**Exercise requirements**. The whole listing should be retyped exactly as it appears.
==== Data section
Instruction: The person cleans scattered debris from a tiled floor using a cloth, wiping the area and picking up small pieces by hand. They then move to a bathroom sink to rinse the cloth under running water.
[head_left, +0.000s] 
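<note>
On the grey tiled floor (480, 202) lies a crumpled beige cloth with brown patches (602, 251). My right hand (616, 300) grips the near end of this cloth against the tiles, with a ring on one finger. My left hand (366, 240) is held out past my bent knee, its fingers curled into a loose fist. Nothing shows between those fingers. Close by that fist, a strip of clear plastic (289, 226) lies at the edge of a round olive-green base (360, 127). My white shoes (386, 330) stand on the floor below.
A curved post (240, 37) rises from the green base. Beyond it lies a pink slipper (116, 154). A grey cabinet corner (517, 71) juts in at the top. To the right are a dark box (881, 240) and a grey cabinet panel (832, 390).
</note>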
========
**Response area**.
Instruction: The person cleans scattered debris from a tiled floor using a cloth, wiping the area and picking up small pieces by hand. They then move to a bathroom sink to rinse the cloth under running water.
[head_left, +0.000s] 
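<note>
On the grey tiled floor (480, 202) lies a crumpled beige cloth with brown patches (602, 251). My right hand (616, 300) grips the near end of this cloth against the tiles, with a ring on one finger. My left hand (366, 240) is held out past my bent knee, its fingers curled into a loose fist. Nothing shows between those fingers. Close by that fist, a strip of clear plastic (289, 226) lies at the edge of a round olive-green base (360, 127). My white shoes (386, 330) stand on the floor below.
A curved post (240, 37) rises from the green base. Beyond it lies a pink slipper (116, 154). A grey cabinet corner (517, 71) juts in at the top. To the right are a dark box (881, 240) and a grey cabinet panel (832, 390).
</note>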

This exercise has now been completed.